2. fix track vectorized query
- Added track mmap. Currently, mmap allocates memory in many places of the vectorized execution engine.
- Refactored ThreadContext to avoid dependency conflicts and make it easier to debug.
- Fix some bugs.
2022-04-27 20:34:02 +08:00

686 lines
24 KiB
C++

// Licensed to the Apache Software Foundation (ASF) under one
// or more contributor license agreements. See the NOTICE file
// distributed with this work for additional information
// regarding copyright ownership. The ASF licenses this file
// to you under the Apache License, Version 2.0 (the
// "License"); you may not use this file except in compliance
// with the License. You may obtain a copy of the License at
//
// http://www.apache.org/licenses/LICENSE-2.0
//
// Unless required by applicable law or agreed to in writing,
// software distributed under the License is distributed on an
// "AS IS" BASIS, WITHOUT WARRANTIES OR CONDITIONS OF ANY
// KIND, either express or implied. See the License for the
// specific language governing permissions and limitations
// under the License.
// This file is copied from
// https://github.com/cloudera/Impala/blob/v0.7refresh/be/src/runtime/plan-fragment-executor.cc
// and modified by Doris
#include "runtime/plan_fragment_executor.h"

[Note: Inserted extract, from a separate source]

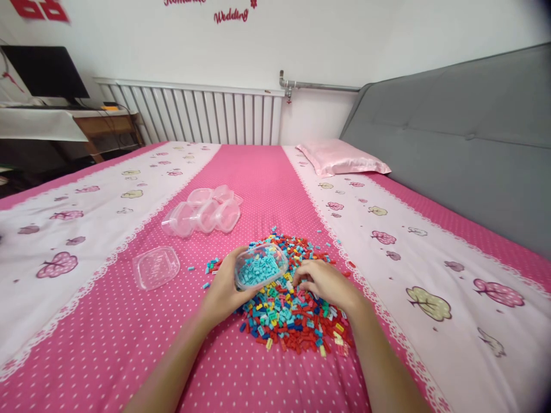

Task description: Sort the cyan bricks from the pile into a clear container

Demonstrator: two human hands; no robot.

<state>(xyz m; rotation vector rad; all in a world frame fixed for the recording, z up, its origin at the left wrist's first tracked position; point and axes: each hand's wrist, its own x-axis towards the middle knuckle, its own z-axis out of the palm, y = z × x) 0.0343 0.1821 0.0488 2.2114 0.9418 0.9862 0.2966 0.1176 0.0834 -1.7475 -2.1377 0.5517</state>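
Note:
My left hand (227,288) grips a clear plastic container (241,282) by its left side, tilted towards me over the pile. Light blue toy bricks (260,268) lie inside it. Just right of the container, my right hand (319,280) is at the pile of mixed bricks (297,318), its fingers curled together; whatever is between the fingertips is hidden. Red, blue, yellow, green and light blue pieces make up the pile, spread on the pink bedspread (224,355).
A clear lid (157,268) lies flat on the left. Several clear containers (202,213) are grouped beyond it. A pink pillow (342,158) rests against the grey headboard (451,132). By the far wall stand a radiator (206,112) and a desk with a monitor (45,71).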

#include <thrift/protocol/TDebugProtocol.h>
#include <unordered_map>
#include "exec/data_sink.h"
#include "exec/exchange_node.h"
#include "exec/exec_node.h"
#include "exec/scan_node.h"
#include "exprs/expr.h"
#include "runtime/data_stream_mgr.h"
#include "runtime/descriptors.h"
#include "runtime/exec_env.h"
#include "runtime/mem_tracker.h"
#include "runtime/result_buffer_mgr.h"
#include "runtime/result_queue_mgr.h"
#include "runtime/row_batch.h"
#include "runtime/thread_context.h"
#include "util/container_util.hpp"
#include "util/logging.h"
#include "util/mem_info.h"
#include "util/parse_util.h"
#include "util/pretty_printer.h"
#include "util/uid_util.h"
#include "vec/core/block.h"
#include "vec/exec/vexchange_node.h"
#include "vec/runtime/vdata_stream_mgr.h"
namespace doris {
PlanFragmentExecutor::PlanFragmentExecutor(ExecEnv* exec_env,
const report_status_callback& report_status_cb)
: _exec_env(exec_env),
_plan(nullptr),
_report_status_cb(report_status_cb),
_report_thread_active(false),
_done(false),
_prepared(false),
_closed(false),
_is_report_success(true),
_is_report_on_cancel(true),
_collect_query_statistics_with_every_batch(false),
_cancel_reason(PPlanFragmentCancelReason::INTERNAL_ERROR),
_cancel_msg("") {}
PlanFragmentExecutor::~PlanFragmentExecutor() {
close();
// at this point, the report thread should have been stopped
DCHECK(!_report_thread_active);
}
Status PlanFragmentExecutor::prepare(const TExecPlanFragmentParams& request,
QueryFragmentsCtx* fragments_ctx) {
const TPlanFragmentExecParams& params = request.params;
_query_id = params.query_id;
TAG(LOG(INFO))
.log("PlanFragmentExecutor::prepare")
.query_id(_query_id)
.instance_id(params.fragment_instance_id)
.tag("backend_num", std::to_string(request.backend_num))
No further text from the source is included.